**Goal of the exercise:** Go through the listing below and return every line exactly.

**Raw data:**
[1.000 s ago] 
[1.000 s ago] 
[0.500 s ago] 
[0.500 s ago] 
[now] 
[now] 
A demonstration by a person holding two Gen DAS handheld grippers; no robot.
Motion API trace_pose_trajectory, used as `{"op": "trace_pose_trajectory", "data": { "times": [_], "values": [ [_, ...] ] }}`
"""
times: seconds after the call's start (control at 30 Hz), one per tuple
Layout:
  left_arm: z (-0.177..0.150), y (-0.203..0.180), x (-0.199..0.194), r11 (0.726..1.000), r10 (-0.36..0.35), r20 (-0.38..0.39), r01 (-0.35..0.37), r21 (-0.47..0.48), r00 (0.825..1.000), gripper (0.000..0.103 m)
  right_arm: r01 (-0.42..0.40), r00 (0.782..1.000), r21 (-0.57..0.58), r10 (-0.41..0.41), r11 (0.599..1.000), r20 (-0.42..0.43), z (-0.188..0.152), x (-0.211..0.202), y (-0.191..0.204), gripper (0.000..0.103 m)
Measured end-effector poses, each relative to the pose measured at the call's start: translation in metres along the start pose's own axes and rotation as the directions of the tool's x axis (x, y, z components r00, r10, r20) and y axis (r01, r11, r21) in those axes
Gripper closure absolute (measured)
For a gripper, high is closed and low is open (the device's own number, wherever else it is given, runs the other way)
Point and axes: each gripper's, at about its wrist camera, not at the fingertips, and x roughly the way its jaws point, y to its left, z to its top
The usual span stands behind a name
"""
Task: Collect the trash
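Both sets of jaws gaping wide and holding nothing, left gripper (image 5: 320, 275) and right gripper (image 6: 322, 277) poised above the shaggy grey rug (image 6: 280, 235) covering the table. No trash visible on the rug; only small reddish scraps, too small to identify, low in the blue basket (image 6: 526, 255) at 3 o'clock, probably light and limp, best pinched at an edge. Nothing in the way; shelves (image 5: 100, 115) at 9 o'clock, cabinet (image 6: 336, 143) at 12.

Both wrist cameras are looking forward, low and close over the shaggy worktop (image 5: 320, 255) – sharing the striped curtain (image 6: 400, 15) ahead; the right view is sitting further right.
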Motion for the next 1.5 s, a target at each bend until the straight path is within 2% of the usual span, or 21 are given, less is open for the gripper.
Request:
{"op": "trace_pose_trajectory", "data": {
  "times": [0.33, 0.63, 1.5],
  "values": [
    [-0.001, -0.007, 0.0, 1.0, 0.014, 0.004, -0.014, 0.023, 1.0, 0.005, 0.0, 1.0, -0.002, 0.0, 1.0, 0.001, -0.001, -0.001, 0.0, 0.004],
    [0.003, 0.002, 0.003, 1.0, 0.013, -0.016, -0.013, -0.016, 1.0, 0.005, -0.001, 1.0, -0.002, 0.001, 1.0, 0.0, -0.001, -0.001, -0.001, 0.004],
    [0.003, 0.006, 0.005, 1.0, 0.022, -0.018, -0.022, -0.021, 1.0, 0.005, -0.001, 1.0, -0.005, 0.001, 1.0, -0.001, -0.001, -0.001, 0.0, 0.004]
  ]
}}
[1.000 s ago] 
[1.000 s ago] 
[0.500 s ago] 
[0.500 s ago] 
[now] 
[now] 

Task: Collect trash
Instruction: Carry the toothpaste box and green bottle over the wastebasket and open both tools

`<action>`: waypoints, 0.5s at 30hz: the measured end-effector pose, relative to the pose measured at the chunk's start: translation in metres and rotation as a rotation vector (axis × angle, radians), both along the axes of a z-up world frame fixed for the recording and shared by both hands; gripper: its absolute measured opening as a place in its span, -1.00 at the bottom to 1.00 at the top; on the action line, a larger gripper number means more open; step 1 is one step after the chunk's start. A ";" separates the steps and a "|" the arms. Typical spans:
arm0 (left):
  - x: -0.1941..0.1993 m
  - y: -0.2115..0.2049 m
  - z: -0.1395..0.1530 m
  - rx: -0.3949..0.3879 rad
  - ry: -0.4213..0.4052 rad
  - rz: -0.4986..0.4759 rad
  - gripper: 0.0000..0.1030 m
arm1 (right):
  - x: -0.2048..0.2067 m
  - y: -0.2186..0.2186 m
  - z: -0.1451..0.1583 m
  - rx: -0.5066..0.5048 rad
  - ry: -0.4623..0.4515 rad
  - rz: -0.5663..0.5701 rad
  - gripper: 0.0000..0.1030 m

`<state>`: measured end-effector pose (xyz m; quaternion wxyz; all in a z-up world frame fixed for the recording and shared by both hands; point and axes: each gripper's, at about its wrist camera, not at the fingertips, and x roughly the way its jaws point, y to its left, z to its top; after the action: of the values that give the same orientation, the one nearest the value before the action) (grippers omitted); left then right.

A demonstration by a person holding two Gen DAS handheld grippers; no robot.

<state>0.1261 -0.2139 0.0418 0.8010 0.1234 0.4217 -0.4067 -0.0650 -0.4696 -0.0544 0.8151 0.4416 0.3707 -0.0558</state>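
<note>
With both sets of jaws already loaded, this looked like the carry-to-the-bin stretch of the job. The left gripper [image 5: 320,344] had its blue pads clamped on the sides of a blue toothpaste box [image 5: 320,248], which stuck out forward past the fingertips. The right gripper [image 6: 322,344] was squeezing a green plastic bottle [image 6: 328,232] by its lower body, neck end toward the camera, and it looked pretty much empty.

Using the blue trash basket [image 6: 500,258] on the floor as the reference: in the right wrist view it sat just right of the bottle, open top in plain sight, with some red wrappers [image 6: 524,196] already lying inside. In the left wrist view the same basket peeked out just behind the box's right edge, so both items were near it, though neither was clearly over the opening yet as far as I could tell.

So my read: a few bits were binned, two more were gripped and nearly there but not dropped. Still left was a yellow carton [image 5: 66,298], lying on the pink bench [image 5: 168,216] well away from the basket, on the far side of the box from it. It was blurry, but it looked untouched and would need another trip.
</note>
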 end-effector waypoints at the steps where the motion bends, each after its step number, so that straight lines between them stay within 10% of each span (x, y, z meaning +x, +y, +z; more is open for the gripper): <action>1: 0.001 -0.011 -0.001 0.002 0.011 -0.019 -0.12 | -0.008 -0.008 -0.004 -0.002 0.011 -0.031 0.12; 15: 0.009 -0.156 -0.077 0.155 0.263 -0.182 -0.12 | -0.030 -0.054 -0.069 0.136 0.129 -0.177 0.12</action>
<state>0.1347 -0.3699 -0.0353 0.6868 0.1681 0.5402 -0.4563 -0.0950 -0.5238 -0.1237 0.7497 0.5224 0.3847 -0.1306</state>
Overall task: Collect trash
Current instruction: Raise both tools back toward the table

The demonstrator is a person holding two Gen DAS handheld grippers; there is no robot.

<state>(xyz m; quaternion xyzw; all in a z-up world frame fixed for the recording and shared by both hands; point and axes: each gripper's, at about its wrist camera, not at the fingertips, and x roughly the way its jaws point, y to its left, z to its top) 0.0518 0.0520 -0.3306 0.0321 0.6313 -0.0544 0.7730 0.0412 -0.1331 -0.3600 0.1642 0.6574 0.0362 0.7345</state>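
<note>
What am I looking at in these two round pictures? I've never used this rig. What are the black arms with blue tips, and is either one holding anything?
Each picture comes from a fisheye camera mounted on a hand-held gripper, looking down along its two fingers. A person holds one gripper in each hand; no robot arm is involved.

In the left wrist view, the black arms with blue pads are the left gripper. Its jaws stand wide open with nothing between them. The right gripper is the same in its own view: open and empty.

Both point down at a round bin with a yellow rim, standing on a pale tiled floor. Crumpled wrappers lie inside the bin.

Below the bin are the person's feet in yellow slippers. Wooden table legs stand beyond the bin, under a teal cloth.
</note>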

**Written reply:**
[1.000 s ago] 
[1.000 s ago] 
[0.500 s ago] 
[0.500 s ago] 
[now] 
[now] 
A demonstration by a person holding two Gen DAS handheld grippers; no robot.
Motion API trace_pose_trajectory, used as `{"op": "trace_pose_trajectory", "data": { "times": [_], "values": [ [_, ...] ] }}`
"""
times: seconds after the call's start (control at 30 Hz), one per tuple
Layout:
  left_arm: z (-0.177..0.150), y (-0.203..0.180), x (-0.199..0.194), r11 (0.726..1.000), r10 (-0.36..0.35), r20 (-0.38..0.39), r01 (-0.35..0.37), r21 (-0.47..0.48), r00 (0.825..1.000), gripper (0.000..0.103 m)
  right_arm: r01 (-0.42..0.40), r00 (0.782..1.000), r21 (-0.57..0.58), r10 (-0.41..0.41), r11 (0.599..1.000), r20 (-0.42..0.43), z (-0.188..0.152), x (-0.211..0.202), y (-0.191..0.204), gripper (0.000..0.103 m)
Measured end-effector poses, each relative to the pose measured at the call's start: translation in metres along the start pose's own axes and rotation as the directions of the tool's x axis (x, y, z components r00, r10, r20) and y axis (r01, r11, r21) in those axes
Gripper closure absolute (measured)
For a gripper, high is closed and low is open (the device's own number, wherever else it is given, runs the other way)
Point and axes: each gripper's, at about its wrist camera, not at the fingertips, and x roughly the way its jaws point, y to its left, z to its top
The usual span stands behind a name
"""
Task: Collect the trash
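Both sets of jaws gaping wide and holding nothing, left gripper (image 5: 320, 275) and right gripper (image 6: 322, 277) poised above the shaggy grey rug (image 6: 280, 235) covering the table. No trash visible on the rug; only small reddish scraps, too small to identify, low in the blue basket (image 6: 526, 255) at 3 o'clock, probably light and limp, best pinched at an edge. Nothing in the way; shelves (image 5: 100, 115) at 9 o'clock, cabinet (image 6: 336, 143) at 12.

Both wrist cameras are looking forward, low and close over the shaggy worktop (image 5: 320, 255) – sharing the striped curtain (image 6: 400, 15) ahead; the right view is sitting further right.
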Motion for the next 1.5 s, a target at each bend until the straight path is within 2% of the usual span, or 21 are given, less is open for the gripper.
Request:
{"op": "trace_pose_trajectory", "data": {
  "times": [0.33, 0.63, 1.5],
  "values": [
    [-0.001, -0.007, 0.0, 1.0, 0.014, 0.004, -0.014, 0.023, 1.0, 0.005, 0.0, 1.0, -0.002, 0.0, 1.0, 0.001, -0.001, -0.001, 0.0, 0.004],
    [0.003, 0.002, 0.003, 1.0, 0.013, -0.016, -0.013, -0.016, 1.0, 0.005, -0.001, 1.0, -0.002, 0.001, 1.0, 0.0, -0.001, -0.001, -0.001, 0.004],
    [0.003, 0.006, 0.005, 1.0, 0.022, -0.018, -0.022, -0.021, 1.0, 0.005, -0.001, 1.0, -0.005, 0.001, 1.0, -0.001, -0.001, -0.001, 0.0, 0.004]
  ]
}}
[1.000 s ago] 
[1.000 s ago] 
[0.500 s ago] 
[0.500 s ago] 
[now] 
[now] 

Task: Collect trash
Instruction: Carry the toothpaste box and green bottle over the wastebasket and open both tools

`<action>`: waypoints, 0.5s at 30hz: the measured end-effector pose, relative to the pose measured at the chunk's start: translation in metres and rotation as a rotation vector (axis × angle, radians), both along the axes of a z-up world frame fixed for the recording and shared by both hands; gripper: its absolute measured opening as a place in its span, -1.00 at the bottom to 1.00 at the top; on the action line, a larger gripper number means more open; step 1 is one step after the chunk's start. A ";" separates the steps and a "|" the arms. Typical spans:
arm0 (left):
  - x: -0.1941..0.1993 m
  - y: -0.2115..0.2049 m
  - z: -0.1395..0.1530 m
  - rx: -0.3949..0.3879 rad
  - ry: -0.4213..0.4052 rad
  - rz: -0.4986..0.4759 rad
  - gripper: 0.0000..0.1030 m
arm1 (right):
  - x: -0.2048..0.2067 m
  - y: -0.2186..0.2186 m
  - z: -0.1451..0.1583 m
  - rx: -0.5066..0.5048 rad
  - ry: -0.4623..0.4515 rad
  - rz: -0.5663..0.5701 rad
  - gripper: 0.0000..0.1030 m

`<state>`: measured end-effector pose (xyz m; quaternion wxyz; all in a z-up world frame fixed for the recording and shared by both hands; point and axes: each gripper's, at about its wrist camera, not at the fingertips, and x roughly the way its jaws point, y to its left, z to its top; after the action: of the values that give the same orientation, the one nearest the value before the action) (grippers omitted); left then right.

A demonstration by a person holding two Gen DAS handheld grippers; no robot.

<state>0.1261 -0.2139 0.0418 0.8010 0.1234 0.4217 -0.4067 -0.0650 -0.4696 -0.0544 0.8151 0.4416 0.3707 -0.0558</state>
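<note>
With both sets of jaws already loaded, this looked like the carry-to-the-bin stretch of the job. The left gripper [image 5: 320,344] had its blue pads clamped on the sides of a blue toothpaste box [image 5: 320,248], which stuck out forward past the fingertips. The right gripper [image 6: 322,344] was squeezing a green plastic bottle [image 6: 328,232] by its lower body, neck end toward the camera, and it looked pretty much empty.

Using the blue trash basket [image 6: 500,258] on the floor as the reference: in the right wrist view it sat just right of the bottle, open top in plain sight, with some red wrappers [image 6: 524,196] already lying inside. In the left wrist view the same basket peeked out just behind the box's right edge, so both items were near it, though neither was clearly over the opening yet as far as I could tell.

So my read: a few bits were binned, two more were gripped and nearly there but not dropped. Still left was a yellow carton [image 5: 66,298], lying on the pink bench [image 5: 168,216] well away from the basket, on the far side of the box from it. It was blurry, but it looked untouched and would need another trip.
</note>
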 end-effector waypoints at the steps where the motion bends, each after its step number, so that straight lines between them stay within 10% of each span (x, y, z meaning +x, +y, +z; more is open for the gripper): <action>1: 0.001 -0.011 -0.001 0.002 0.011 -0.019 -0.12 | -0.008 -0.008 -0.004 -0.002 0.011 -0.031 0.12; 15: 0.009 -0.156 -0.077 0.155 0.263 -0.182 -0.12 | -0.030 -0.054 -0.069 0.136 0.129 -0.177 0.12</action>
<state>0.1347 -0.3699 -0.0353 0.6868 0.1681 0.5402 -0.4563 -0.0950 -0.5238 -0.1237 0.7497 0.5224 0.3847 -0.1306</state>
Overall task: Collect trash
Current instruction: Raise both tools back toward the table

The demonstrator is a person holding two Gen DAS handheld grippers; there is no robot.

<state>(xyz m; quaternion xyzw; all in a z-up world frame fixed for the recording and shared by both hands; point and axes: each gripper's, at about its wrist camera, not at the fingertips, and x roughly the way its jaws point, y to its left, z to its top) 0.0518 0.0520 -0.3306 0.0321 0.6313 -0.0544 0.7730 0.0412 -0.1331 -0.3600 0.1642 0.6574 0.0362 0.7345</state>
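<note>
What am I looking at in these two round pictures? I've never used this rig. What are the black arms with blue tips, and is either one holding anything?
Each picture comes from a fisheye camera mounted on a hand-held gripper, looking down along its two fingers. A person holds one gripper in each hand; no robot arm is involved.

In the left wrist view, the black arms with blue pads are the left gripper. Its jaws stand wide open with nothing between them. The right gripper is the same in its own view: open and empty.

Both point down at a round bin with a yellow rim, standing on a pale tiled floor. Crumpled wrappers lie inside the bin.

Below the bin are the person's feet in yellow slippers. Wooden table legs stand beyond the bin, under a teal cloth.
</note>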

No additional response is required.